◆ **Instructions for the task**
In the data below, locate each line with the word "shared" and list it.

◆ **Recorded data**

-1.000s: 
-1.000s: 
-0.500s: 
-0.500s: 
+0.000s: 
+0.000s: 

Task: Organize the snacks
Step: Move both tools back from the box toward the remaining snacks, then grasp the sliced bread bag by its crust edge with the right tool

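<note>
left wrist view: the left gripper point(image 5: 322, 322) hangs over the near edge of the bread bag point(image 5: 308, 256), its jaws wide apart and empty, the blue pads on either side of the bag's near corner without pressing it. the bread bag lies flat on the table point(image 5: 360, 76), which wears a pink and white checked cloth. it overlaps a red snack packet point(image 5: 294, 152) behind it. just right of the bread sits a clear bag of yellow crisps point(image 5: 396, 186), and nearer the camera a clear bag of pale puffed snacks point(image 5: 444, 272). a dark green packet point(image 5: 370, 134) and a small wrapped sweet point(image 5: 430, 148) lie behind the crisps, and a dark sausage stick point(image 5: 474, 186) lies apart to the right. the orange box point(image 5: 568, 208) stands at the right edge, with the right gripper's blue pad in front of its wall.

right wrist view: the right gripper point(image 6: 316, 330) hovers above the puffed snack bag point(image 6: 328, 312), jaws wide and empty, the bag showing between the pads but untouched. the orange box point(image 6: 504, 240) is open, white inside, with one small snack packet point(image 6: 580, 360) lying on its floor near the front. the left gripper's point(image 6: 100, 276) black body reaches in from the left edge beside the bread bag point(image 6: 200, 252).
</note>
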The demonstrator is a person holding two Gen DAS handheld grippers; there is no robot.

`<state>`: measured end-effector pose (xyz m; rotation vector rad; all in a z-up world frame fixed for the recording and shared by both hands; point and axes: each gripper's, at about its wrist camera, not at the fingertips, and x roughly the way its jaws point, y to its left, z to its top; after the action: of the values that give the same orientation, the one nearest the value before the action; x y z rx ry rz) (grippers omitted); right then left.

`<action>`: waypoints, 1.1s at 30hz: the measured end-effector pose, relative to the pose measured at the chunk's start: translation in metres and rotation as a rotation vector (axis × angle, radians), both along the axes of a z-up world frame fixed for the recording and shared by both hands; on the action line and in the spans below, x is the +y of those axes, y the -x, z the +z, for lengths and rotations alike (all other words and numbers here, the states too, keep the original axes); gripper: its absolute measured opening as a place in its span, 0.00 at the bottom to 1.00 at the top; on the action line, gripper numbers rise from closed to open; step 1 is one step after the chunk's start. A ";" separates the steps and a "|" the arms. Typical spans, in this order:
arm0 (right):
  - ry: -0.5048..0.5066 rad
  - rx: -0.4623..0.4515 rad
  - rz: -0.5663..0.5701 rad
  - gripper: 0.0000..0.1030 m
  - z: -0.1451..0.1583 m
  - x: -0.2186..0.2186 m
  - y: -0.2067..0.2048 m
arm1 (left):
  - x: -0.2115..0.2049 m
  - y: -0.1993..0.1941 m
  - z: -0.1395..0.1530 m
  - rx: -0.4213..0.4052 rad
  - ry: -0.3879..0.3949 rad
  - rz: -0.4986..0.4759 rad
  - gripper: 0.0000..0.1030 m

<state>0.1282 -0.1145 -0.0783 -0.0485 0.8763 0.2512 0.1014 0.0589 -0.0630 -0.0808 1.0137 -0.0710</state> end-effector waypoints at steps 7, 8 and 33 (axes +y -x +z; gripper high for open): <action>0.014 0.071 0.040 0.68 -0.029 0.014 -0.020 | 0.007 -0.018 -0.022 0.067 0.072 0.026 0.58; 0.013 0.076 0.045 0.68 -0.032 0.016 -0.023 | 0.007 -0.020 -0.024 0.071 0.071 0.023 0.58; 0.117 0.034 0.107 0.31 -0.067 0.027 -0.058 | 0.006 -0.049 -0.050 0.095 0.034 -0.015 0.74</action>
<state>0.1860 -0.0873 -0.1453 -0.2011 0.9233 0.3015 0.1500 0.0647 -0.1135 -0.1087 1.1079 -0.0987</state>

◆ **Answer area**
`<state>`: measured end-effector pose (xyz m; rotation vector rad; all in a z-up world frame fixed for the recording and shared by both hands; point and axes: each gripper's, at about its wrist camera, not at the fingertips, and x roughly the way its jaws point, y to its left, z to its top; after the action: of the values that give the same orientation, the one nearest the value before the action; x y z rx ry rz) (grippers omitted); right then left.
`<action>`: waypoints, 1.1s at 30hz: the measured end-effector pose, relative to the pose measured at the chunk's start: translation in metres and rotation as a rotation vector (axis × angle, radians), both along the axes of a z-up world frame fixed for the recording and shared by both hands; on the action line and in the spans below, x is the +y of those axes, y the -x, z the +z, for lengths and rotations alike (all other words and numbers here, the states too, keep the original axes); gripper: its absolute measured opening as a place in its span, 0.00 at the bottom to 1.00 at the top; on the action line, gripper numbers rise from closed to open; step 1 is one step after the chunk's start. A ";" separates the steps and a "|" the arms. Typical spans, in this order:

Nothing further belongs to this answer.